Malgré les apparences, il ne s’agit pas là d’une arme, mais de la liste officielle (du grec « kanon » qui signifie « la règle ») des livres bibliques considérés comme inspirés par Dieu. Il semble bien que la clôture de l’Ancien Testament fut le fait des rabbins palestiniens retirés à Jamnia après la chute de Jérusalem et la disparition du temple en 70 de notre ère. Les livres rejetés furent qualifiés d’apocryphes.

À noter que la traduction grecque de la Septante, à Alexandrie, fit apparaître un second canon des écritures juives, légèrement différent du canon hébreu (la Septante intègre notamment quelques ouvrages tardifs écrits directement en grec).
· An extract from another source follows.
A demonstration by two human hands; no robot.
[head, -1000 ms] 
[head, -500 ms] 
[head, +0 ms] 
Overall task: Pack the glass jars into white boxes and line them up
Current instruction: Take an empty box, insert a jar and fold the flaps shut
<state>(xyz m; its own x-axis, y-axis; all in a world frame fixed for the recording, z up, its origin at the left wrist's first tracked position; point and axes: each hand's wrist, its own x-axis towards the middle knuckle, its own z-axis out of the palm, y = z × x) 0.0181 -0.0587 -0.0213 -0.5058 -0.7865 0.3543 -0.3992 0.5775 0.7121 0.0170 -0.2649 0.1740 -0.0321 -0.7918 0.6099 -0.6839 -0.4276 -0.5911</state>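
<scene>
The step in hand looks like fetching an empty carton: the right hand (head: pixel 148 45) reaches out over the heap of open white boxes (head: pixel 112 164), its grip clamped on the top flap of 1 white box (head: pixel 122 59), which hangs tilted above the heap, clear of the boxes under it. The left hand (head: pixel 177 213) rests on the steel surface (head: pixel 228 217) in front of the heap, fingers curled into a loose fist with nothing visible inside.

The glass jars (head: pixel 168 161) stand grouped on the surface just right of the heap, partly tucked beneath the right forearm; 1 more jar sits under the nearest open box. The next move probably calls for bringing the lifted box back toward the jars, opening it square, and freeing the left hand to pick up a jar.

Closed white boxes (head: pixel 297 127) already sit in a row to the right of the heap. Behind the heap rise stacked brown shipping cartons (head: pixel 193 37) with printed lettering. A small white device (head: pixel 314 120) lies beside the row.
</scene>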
Ces deux listes se retrouvent dans les bibles chrétiennes, les Églises protestantes ne retenant d’ordinaire que les ouvrages de la liste brève (canon palestinien), tandis que l’Église catholique adopte traditionnellement la ligne de la Septante. Mais on notera, d’une part que ces légères divergences dans le nombre et le classement des écrits bibliques ne valent que pour l’Ancien Testament, d’autre part que la Traduction Œcuménique de la Bible (TOB) donne désormais tous les livres de l’un et l’autre canon, quitte à classer à la fin les livres qualifiés de deutérocanoniques (c’est-à-dire ressortissant au deuxième canon).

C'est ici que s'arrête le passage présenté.